_Exercise description_.
Only the count is wanted here: how many lines of the entries hold the string "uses"?
*** Opening of Given data ***
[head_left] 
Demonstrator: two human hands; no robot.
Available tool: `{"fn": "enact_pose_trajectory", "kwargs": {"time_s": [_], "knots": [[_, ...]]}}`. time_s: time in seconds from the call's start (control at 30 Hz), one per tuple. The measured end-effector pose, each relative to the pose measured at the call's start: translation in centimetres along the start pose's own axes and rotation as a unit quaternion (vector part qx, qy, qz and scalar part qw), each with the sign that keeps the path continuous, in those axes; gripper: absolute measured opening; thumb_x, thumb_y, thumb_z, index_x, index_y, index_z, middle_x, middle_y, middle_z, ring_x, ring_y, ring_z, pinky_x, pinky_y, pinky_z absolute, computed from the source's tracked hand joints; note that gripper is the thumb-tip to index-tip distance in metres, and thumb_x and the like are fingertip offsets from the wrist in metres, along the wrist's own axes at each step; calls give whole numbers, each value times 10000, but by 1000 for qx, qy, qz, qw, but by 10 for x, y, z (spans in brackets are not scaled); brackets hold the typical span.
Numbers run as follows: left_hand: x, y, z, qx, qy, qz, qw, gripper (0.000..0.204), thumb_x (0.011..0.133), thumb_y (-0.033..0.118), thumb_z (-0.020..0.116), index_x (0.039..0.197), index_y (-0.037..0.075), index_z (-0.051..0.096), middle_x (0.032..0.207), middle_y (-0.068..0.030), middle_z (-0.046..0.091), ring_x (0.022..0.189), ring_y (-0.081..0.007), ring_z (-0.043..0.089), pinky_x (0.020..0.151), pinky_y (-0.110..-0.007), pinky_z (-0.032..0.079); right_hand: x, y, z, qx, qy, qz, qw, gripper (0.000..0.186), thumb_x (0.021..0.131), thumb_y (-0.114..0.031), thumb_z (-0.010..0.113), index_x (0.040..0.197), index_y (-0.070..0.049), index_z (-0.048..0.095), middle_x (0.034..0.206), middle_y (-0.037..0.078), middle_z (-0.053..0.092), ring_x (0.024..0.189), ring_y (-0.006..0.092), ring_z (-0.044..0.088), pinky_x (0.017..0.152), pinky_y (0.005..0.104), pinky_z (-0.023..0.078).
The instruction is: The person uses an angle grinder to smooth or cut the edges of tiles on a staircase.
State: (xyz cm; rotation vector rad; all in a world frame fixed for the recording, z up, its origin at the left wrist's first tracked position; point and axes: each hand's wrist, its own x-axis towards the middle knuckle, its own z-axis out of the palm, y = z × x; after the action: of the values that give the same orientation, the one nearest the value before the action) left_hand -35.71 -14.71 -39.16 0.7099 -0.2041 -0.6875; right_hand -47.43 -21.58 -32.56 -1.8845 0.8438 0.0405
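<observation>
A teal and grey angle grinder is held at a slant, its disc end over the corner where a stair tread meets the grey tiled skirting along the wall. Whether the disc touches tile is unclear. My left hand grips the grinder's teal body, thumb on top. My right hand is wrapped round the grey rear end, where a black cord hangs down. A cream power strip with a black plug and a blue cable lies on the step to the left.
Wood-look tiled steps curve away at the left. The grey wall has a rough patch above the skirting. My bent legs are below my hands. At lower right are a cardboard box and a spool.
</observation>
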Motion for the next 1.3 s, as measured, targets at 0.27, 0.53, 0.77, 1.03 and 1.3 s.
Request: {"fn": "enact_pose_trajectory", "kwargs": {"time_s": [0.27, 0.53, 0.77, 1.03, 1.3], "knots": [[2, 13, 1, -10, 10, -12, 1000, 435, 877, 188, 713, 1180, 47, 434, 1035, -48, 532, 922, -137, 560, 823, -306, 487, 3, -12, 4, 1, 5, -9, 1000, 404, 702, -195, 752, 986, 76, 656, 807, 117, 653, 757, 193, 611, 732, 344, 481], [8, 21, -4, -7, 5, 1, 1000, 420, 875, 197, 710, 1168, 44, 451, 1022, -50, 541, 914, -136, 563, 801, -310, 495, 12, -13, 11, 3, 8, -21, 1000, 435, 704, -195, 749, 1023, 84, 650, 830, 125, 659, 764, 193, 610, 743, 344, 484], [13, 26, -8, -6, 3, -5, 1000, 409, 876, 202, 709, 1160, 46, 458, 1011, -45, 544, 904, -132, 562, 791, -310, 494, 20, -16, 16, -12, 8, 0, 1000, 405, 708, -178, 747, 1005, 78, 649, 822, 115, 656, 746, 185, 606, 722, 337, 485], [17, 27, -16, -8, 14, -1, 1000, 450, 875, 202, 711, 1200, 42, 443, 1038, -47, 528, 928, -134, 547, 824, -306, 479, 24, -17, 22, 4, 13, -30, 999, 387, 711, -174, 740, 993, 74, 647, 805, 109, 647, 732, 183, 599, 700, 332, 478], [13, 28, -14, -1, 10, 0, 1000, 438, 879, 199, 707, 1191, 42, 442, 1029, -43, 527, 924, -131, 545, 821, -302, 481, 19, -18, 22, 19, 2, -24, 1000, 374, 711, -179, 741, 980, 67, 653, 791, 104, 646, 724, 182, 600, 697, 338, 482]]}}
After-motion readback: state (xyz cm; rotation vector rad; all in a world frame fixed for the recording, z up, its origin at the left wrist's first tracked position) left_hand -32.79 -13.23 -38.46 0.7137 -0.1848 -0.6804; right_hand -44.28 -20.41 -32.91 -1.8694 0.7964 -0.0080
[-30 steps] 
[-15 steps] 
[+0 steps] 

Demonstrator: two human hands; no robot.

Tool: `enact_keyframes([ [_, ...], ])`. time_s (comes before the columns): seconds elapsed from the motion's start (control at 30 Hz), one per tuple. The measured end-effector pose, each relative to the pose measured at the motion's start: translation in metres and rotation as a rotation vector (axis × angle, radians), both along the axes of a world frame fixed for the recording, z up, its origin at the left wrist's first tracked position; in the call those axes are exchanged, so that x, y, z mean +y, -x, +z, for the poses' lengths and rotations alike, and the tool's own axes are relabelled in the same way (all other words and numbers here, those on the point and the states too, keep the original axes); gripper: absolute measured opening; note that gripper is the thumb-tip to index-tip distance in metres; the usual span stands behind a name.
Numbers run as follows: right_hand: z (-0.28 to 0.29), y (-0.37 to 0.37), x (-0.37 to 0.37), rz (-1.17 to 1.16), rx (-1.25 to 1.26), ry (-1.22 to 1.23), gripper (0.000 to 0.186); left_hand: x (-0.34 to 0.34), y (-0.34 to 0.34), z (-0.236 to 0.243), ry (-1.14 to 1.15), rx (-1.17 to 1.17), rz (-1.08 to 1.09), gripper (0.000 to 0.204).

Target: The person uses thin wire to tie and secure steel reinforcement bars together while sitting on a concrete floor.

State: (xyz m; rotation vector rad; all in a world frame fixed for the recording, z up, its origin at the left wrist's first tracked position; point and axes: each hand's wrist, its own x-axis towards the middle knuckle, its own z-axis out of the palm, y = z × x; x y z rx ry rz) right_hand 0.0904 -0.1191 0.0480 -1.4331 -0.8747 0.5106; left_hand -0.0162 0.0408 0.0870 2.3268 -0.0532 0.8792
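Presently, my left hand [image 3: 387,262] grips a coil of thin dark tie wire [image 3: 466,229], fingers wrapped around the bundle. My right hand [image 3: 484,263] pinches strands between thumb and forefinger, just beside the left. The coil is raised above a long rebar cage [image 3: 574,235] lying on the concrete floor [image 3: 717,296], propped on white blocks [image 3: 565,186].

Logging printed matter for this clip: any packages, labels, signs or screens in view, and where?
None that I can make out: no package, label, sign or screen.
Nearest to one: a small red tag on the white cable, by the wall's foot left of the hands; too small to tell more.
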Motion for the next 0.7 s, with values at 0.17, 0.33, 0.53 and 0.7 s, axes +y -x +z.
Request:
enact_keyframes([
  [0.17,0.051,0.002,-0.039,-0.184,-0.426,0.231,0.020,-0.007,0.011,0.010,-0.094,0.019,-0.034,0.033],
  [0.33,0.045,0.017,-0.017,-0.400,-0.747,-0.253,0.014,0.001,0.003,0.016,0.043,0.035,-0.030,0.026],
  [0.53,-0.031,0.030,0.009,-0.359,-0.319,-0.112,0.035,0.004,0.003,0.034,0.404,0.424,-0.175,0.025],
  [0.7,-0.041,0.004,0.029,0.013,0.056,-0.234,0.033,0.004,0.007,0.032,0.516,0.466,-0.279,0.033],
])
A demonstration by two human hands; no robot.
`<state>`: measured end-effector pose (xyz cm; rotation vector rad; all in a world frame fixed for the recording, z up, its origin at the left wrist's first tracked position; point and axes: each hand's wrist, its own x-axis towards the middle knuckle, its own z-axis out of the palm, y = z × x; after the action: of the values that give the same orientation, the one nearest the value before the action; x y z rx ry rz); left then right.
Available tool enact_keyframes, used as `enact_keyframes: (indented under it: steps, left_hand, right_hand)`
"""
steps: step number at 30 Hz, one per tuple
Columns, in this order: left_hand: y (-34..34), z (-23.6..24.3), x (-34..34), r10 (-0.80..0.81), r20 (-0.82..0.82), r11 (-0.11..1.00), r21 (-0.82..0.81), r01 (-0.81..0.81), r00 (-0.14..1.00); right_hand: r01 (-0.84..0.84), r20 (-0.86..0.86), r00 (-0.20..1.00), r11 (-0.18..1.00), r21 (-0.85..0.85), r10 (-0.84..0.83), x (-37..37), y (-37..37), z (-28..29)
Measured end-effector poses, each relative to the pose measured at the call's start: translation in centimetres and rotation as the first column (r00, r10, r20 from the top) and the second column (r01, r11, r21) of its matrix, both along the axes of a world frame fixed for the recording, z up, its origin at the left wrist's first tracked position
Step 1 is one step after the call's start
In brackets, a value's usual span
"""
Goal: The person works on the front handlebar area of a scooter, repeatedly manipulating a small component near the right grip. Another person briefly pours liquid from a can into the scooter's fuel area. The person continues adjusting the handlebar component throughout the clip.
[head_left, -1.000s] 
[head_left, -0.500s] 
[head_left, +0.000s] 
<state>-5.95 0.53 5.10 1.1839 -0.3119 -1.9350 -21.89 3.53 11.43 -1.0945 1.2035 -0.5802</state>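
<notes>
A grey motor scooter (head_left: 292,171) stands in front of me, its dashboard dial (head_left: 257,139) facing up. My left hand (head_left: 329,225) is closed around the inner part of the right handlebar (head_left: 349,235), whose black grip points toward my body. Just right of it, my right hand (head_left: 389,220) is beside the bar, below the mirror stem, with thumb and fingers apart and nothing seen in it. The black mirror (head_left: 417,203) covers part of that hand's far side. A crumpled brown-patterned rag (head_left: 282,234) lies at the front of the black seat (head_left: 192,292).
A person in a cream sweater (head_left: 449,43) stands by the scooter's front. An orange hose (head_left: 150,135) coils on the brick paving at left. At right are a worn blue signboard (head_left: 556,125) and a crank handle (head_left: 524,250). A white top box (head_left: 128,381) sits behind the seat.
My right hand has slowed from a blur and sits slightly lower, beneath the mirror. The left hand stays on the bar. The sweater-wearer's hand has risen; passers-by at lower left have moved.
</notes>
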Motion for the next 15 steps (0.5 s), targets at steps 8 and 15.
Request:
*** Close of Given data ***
_Response box_.
2